Macroinvertebrates are organisms large enough to be seen with the naked eye, but which lack a backbone. They inhabit all types of running water, from fastflowing mountain streams to slow-moving muddy rivers, and include insects in their larval or nymph form.

The extensive research projects stemmed from concerns in 2000 that trout were to be introduced into the Salt River in Nature's Valley for recreational fishing. Dr Ferdy de Moor of the Albany Museum said the macroinvertebrate fauna collected proved to be "so special" - recording 13 undescribed species as well as three possibly undescribed genera - that a permit for introducing this alien fish into the Salt River was denied.

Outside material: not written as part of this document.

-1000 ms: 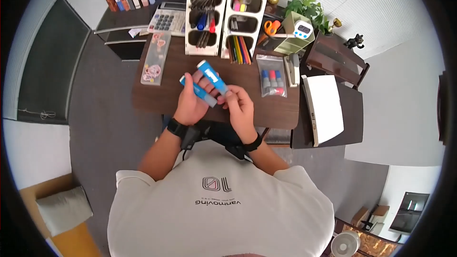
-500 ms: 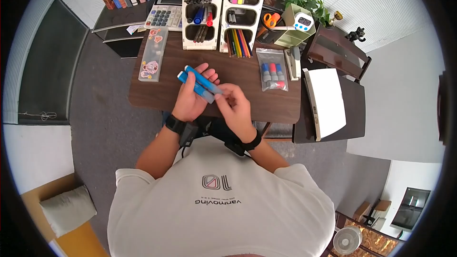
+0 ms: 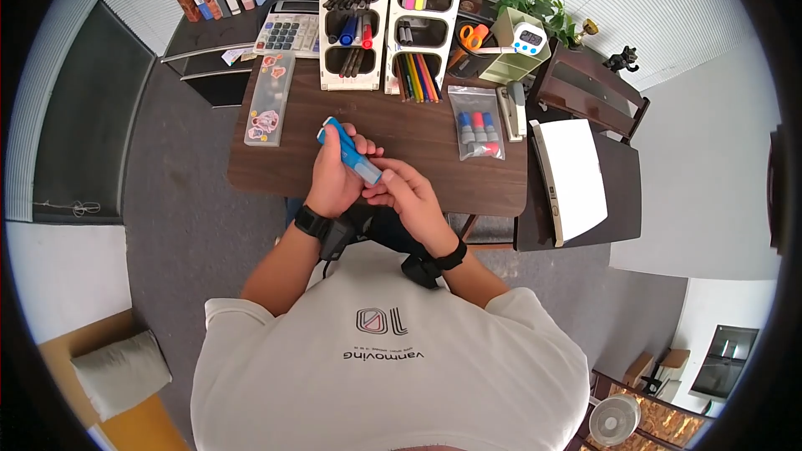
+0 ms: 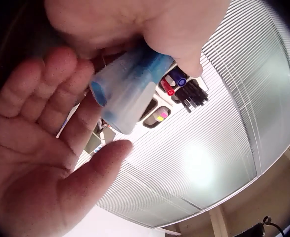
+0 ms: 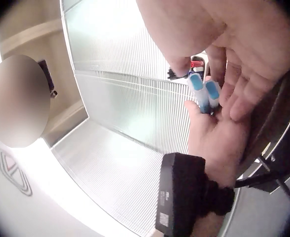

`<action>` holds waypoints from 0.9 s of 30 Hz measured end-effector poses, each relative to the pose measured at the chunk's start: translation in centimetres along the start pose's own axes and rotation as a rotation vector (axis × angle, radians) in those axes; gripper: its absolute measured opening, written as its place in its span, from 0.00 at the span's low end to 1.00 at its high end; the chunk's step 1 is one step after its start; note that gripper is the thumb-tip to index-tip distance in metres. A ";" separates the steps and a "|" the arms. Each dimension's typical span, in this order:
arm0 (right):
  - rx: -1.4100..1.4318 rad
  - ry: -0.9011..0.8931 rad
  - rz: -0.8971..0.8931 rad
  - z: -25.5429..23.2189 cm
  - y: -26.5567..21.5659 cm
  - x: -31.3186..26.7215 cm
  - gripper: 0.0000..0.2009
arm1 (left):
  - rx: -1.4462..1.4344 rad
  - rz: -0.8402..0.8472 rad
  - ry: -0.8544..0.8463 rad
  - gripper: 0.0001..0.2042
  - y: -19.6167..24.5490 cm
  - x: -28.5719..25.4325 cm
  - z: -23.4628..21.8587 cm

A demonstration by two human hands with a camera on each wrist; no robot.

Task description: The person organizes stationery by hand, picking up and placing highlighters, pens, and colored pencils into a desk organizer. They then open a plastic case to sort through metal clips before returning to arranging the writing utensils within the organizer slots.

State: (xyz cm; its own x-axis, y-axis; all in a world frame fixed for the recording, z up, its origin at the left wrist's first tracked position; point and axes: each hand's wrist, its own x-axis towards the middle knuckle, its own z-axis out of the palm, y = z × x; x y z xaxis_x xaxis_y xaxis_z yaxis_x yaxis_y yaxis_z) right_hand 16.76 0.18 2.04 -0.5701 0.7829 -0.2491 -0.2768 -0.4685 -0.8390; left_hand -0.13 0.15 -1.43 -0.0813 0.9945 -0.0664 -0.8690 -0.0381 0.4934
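Observation:
Two blue sticks [image 3: 354, 157] with translucent caps lie side by side in the left hand [image 3: 331, 185], which grips them with the thumb across the top. In the left wrist view the capped ends [image 4: 127, 98] point out of that hand. From the right wrist both caps [image 5: 197, 84] show blue inside their tips. Close by the capped ends, the right hand [image 3: 413, 199] has its fingertips near the caps. Its palm [image 4: 31, 148] faces the sticks in the left wrist view, thumb spread and fingers fairly straight. Both hands are over the desk's near edge.
Two white organizers [image 3: 351, 83] with pens, markers and colored pencils [image 3: 420, 77] stand at the back of the desk [image 3: 418, 138]. A sticker-covered translucent case [image 3: 268, 100] lies left; a bag of markers [image 3: 478, 129] and a stapler [image 3: 515, 113] lie right.
The sticks, held apart at first, are now together in the left hand, whose fingers have closed in. The right hand has let go of one stick and turned slightly.

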 end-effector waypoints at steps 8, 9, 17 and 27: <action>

On a request from the Nature's Valley Trust, a second study was undertaken in 2004, revealing a further three undescribed species. From this it was recommended that surveys of southern Cape rivers should be carried out to assess the status of indigenous invertebrate fauna in these rivers.

Over two years, between 2008 and 2010, teams set about studying 11 selected rivers in the Tsitsikamma mountains. From 616 samples collected during the survey of 20 river sites, 33 undescribed species were found. "The rivers were characterised by high numbers of taxa, and large populations of regionally endemic species," De Moor writes in an executive summary produced for SANParks and Cape Nature.

In one of the projects, Rhodes University zoology student Lyndall Pereira da Conceicoa studied a cold mountainous-adapted mayfly family (Ephemeroptera: Teloganodidae). He found that this family of mayfly was restricted to pristine mountain rivers in the western and southern Cape, with one genus outlier in Hogsback in the Eastern Cape.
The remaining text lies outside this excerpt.